BOISE, Idaho — An Idaho House panel has approved legislation making it more difficult to get initiatives or referendums on ballots in what is seen as a rural vs. urban issue.
The House State Affairs Committee sent the measure to the House. It's already passed the state Senate.
Republican Gov. Brad Little vetoed similar legislation in 2019 and hasn't said if he would sign the measure if it reaches his desk.
Backers say the current process favors urban voters.
Opponents say the measure would make it nearly impossible to get an initiative on the ballot.
The proposed law would require the signatures of 6% of registered voters in all 35 Idaho districts.
Sen. Steve Vick, R-Dalton Gardens, the bill's sponsor, said the bill does not increase the number of signatures needed, but required that signatures come from every district in the state, which he feels gives rural Idahoans a voice in the process.
Those opposed to the bill feel it gives rural districts more weight by allowing just one district to veto a proposed initiative.
During testimony on Monday morning, Rep. John Gannon, D-Boise, asked Vick how many initiatives have made the ballot in the last 25 years. Vick said he was unsure.

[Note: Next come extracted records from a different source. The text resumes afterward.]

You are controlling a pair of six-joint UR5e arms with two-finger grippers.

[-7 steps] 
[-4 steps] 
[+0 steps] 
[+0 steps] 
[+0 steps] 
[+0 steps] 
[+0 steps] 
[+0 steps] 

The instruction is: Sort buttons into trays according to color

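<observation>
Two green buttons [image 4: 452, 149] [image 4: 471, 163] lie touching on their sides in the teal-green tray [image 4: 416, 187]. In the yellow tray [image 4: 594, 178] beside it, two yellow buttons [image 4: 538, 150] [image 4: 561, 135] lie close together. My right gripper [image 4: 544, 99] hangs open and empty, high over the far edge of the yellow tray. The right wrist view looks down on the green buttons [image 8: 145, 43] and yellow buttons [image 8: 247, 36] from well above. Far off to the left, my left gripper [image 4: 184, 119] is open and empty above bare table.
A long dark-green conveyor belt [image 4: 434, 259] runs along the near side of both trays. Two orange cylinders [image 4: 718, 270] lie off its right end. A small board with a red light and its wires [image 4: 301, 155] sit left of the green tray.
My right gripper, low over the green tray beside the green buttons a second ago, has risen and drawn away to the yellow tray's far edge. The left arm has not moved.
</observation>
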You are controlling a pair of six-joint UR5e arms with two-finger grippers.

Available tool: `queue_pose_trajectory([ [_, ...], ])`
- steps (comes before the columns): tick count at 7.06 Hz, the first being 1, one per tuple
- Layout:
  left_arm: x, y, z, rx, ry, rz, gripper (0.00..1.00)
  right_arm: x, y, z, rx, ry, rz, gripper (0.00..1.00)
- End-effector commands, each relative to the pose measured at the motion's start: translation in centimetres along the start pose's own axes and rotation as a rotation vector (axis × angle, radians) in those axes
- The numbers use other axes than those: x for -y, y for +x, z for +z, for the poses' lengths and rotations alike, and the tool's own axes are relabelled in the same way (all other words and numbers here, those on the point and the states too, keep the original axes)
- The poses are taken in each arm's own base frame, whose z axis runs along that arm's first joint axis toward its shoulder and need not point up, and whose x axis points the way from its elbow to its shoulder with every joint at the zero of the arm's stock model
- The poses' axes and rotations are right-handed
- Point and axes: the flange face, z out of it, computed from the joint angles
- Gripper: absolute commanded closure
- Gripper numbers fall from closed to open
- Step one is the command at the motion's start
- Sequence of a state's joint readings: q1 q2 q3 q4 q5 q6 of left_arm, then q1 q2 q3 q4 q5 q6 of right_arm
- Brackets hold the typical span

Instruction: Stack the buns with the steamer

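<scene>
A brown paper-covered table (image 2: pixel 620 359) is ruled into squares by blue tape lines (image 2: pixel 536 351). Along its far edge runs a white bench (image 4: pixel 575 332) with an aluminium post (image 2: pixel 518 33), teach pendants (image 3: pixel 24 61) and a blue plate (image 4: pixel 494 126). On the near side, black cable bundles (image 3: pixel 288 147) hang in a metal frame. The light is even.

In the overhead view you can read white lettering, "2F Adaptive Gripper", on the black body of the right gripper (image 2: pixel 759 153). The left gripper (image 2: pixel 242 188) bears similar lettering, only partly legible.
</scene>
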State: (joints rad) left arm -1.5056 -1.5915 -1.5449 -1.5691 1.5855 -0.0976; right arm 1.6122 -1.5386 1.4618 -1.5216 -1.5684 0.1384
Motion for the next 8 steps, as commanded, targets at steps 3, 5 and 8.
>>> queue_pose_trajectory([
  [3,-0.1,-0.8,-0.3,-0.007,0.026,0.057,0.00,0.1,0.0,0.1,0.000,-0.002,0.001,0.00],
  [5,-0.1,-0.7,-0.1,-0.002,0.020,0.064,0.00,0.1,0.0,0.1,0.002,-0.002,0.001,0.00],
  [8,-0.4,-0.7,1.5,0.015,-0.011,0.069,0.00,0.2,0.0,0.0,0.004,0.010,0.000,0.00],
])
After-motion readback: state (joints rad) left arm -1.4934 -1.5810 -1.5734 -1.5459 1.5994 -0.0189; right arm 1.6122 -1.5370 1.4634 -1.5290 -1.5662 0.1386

"I was just thinking that that would be an important fact to know as to whether we have a problem or not with the initiative process," Gannon said.
Since 1996, there have been ten voter initiatives and four referendums that have made it on the Idaho ballot. Of those, three initiatives passed: Medicaid expansion in 2018, Idaho's state-tribal gaming compact in 2002, and a Congressional term limits pledge in 1998, which was repealed four years later.
There have been 37 total voter initiatives and referendums brought forth to the Idaho Legislature since they became legal in 1933. 30 voter-started initiatives and seven referendums. Of those, 17 were made into law and still stand today, including establishing a state lottery commission and retaining Idaho's "Right to Work" law.
37 initiatives in the last 84 years average out to about one every two years, which is one of the reasons 97 people signed up to testify on Monday. However, only 24 were actually allowed to speak for time purposes.
17 people were against the bill, and seven were in favor.
The committee voted along party lines 12-2 to advance the bill to the House floor. Should it pass the House, it would go to Gov. Little's desk for his signature. Should he sign it, it would go into effect immediately.